- Prompt: Within the material below, find each line bearing the word "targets" and present it.

-*-

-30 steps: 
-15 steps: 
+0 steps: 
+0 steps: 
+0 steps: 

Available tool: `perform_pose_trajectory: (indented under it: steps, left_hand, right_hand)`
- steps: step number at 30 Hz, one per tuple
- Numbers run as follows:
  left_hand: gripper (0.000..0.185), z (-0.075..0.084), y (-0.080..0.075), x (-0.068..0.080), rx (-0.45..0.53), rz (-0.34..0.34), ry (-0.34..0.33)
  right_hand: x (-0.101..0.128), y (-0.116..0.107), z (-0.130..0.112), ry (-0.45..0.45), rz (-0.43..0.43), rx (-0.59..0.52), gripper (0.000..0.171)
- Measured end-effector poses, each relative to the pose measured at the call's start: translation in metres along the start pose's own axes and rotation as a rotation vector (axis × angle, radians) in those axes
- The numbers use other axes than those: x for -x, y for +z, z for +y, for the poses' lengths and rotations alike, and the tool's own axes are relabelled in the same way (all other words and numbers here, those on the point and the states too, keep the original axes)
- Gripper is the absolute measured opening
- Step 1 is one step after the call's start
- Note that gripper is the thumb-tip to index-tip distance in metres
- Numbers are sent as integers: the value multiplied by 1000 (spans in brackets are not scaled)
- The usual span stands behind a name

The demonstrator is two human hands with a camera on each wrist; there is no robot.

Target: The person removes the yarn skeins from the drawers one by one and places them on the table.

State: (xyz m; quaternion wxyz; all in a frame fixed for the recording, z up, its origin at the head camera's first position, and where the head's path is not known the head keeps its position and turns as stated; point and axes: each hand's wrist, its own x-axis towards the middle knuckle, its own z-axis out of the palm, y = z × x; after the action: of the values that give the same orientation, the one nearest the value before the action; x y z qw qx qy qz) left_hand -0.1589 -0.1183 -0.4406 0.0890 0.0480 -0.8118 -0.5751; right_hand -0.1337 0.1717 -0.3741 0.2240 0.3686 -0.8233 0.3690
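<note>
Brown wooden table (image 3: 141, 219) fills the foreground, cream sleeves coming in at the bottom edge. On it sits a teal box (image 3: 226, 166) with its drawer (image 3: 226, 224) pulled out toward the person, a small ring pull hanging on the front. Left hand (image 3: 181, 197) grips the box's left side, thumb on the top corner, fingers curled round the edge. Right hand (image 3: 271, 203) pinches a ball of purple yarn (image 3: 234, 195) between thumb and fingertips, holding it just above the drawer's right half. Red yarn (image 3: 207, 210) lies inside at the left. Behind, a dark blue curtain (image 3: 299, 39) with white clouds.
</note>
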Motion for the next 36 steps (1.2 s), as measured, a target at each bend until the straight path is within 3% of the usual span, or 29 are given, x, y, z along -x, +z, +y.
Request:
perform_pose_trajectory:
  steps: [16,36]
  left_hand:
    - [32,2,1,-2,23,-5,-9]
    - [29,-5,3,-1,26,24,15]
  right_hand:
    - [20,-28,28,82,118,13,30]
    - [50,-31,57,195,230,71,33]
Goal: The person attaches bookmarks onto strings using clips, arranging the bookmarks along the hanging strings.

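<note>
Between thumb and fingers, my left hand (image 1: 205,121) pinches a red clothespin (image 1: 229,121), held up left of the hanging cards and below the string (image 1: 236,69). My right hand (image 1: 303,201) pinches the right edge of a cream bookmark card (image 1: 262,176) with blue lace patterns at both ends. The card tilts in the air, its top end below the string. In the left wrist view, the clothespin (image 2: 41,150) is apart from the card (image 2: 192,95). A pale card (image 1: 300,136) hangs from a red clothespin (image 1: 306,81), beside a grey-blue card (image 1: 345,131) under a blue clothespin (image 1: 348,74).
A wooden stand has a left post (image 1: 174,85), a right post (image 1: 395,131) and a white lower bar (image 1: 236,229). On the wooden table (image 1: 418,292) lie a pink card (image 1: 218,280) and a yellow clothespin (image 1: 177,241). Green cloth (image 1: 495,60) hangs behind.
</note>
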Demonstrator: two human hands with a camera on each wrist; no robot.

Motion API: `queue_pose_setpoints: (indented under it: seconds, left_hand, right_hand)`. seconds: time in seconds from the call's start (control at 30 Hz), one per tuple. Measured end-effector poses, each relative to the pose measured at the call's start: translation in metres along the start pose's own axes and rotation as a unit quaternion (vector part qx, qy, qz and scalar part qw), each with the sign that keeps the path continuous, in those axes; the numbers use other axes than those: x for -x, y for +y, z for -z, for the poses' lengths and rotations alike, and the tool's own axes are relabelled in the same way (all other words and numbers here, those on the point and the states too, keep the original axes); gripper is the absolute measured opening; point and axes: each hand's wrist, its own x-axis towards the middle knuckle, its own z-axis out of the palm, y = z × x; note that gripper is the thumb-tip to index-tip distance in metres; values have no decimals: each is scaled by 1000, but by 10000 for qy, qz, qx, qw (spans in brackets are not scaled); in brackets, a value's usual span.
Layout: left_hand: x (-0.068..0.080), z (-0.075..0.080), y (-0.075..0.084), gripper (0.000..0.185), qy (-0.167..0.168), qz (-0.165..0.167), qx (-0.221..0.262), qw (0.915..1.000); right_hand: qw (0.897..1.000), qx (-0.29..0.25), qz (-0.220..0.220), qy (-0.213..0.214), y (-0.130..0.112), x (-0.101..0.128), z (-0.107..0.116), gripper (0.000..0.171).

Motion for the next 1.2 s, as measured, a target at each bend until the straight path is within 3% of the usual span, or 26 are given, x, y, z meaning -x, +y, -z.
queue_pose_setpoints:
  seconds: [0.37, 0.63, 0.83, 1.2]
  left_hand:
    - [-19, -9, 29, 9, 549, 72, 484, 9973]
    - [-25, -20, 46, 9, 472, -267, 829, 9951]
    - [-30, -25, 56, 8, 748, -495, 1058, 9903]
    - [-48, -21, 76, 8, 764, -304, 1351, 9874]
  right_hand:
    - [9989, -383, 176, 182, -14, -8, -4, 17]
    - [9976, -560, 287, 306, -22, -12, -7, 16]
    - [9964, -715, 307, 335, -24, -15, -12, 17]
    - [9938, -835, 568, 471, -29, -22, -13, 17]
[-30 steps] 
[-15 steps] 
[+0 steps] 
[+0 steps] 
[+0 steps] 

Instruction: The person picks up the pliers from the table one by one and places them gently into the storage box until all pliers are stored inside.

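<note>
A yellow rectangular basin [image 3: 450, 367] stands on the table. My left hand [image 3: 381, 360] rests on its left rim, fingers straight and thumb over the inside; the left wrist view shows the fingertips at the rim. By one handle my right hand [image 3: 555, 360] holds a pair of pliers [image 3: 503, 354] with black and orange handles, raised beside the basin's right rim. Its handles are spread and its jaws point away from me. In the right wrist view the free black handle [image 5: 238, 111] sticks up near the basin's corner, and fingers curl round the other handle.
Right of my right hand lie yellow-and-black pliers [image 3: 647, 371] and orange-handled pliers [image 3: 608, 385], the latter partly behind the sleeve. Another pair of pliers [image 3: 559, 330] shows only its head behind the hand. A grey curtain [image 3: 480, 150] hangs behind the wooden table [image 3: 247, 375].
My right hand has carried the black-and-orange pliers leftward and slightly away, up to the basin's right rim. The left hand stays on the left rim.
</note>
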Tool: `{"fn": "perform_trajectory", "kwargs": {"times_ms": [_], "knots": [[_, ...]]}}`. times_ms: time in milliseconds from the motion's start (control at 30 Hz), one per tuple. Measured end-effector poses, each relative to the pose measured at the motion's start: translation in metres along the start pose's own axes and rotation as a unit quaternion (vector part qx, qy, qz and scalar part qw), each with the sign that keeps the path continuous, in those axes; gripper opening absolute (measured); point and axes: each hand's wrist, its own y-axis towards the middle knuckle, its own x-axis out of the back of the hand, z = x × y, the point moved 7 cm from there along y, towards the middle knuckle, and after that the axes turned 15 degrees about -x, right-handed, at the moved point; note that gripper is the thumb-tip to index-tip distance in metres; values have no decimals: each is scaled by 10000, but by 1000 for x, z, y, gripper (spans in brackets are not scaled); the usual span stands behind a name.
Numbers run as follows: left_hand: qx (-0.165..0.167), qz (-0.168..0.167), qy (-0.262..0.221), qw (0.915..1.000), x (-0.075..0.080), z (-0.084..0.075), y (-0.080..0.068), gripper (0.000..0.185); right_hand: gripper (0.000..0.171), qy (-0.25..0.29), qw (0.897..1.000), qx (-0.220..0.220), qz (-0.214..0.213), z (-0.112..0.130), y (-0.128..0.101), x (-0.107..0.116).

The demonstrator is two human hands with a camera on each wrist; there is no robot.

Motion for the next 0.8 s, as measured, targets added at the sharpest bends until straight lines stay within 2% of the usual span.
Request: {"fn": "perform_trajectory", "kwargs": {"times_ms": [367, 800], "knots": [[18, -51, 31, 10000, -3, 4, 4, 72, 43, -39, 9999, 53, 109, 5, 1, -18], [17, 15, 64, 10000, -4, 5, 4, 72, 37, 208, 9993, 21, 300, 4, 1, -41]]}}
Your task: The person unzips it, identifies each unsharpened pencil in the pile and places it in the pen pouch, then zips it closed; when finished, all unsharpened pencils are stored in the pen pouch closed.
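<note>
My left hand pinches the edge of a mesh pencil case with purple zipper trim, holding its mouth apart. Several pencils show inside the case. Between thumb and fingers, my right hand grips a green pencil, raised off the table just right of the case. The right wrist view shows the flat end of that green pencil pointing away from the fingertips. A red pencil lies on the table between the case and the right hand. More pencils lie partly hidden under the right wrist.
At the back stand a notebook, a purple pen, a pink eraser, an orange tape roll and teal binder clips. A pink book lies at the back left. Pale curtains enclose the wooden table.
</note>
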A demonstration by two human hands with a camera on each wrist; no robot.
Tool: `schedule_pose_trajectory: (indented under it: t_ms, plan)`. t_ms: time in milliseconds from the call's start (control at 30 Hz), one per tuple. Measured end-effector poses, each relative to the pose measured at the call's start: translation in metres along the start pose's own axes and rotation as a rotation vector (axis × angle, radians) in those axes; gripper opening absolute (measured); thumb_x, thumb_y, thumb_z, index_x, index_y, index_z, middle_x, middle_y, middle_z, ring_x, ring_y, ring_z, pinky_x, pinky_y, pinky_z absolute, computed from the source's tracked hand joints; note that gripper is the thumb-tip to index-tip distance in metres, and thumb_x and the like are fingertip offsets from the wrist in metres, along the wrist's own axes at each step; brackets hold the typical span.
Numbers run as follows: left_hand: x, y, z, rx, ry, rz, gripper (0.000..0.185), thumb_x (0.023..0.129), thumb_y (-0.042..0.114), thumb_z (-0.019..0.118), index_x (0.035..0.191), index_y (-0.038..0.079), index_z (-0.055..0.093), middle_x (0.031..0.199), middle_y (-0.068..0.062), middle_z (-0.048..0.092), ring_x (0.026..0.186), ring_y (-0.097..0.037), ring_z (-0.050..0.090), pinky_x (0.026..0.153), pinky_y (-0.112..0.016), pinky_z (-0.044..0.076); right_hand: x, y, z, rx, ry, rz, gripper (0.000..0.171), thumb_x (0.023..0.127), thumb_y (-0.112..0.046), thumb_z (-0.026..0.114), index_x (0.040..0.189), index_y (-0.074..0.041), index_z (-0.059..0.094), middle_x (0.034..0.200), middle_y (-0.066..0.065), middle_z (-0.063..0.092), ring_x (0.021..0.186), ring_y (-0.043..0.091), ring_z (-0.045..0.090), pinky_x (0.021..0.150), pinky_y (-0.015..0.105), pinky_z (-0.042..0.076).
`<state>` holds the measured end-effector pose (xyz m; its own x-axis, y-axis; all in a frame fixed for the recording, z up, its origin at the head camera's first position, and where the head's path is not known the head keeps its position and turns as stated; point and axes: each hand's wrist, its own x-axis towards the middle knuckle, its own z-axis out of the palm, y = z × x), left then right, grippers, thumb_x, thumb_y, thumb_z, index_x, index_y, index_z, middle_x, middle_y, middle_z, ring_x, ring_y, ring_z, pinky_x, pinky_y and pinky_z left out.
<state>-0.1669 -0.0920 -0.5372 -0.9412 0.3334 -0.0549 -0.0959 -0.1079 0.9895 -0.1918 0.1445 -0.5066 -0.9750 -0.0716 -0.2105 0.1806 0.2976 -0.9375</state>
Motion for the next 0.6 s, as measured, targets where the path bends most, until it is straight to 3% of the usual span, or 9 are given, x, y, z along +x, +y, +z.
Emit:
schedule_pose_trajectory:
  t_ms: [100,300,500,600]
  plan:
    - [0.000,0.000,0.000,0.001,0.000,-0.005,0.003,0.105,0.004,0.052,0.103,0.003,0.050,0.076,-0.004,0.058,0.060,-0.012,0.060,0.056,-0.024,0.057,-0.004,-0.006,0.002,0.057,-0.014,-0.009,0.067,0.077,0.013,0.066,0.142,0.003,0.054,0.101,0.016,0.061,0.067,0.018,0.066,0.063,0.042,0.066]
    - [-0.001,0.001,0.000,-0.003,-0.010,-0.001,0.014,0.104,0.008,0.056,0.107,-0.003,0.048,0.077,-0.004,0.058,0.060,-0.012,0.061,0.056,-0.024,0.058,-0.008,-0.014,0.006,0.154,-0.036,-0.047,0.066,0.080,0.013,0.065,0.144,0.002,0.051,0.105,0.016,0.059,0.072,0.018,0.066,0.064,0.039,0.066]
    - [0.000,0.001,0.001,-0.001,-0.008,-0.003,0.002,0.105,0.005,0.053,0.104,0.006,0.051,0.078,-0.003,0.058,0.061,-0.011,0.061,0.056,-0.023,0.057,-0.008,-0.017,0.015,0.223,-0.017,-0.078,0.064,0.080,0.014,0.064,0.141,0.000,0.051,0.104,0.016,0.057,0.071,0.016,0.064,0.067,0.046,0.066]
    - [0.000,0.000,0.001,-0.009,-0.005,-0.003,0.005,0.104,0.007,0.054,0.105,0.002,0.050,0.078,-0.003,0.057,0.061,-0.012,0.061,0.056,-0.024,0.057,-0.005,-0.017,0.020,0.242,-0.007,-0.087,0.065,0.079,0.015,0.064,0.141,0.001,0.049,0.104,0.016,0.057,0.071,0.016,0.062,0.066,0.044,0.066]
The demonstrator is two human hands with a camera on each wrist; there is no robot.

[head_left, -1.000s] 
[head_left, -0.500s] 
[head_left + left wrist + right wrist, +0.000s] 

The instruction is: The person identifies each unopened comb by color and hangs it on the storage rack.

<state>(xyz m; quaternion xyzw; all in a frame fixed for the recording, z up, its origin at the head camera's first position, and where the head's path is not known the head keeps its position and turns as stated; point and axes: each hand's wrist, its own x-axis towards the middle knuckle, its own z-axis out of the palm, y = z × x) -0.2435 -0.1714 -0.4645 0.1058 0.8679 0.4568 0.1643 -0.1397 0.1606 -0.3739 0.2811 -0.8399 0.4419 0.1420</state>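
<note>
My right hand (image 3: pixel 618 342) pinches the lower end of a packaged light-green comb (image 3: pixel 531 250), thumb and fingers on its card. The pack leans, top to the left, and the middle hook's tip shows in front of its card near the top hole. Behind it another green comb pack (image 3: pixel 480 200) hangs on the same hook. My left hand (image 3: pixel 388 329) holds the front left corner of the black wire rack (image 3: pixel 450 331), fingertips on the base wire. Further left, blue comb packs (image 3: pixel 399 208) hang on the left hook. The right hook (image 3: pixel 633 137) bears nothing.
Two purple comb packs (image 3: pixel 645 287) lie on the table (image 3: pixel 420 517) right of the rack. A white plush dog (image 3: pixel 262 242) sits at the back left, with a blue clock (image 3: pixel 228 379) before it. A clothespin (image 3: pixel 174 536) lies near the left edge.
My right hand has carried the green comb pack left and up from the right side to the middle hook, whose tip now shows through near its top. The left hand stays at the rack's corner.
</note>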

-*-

- Problem solution:
Motion for the next 0.8 s, as measured, targets added at the sharpest bends until straight lines stay within 2% of the usual span.
Motion for the next 0.6 s, as measured, targets where the path bends most, until it is straight to 3% of the usual span, or 9 are given, x, y, z along +x, +y, +z.

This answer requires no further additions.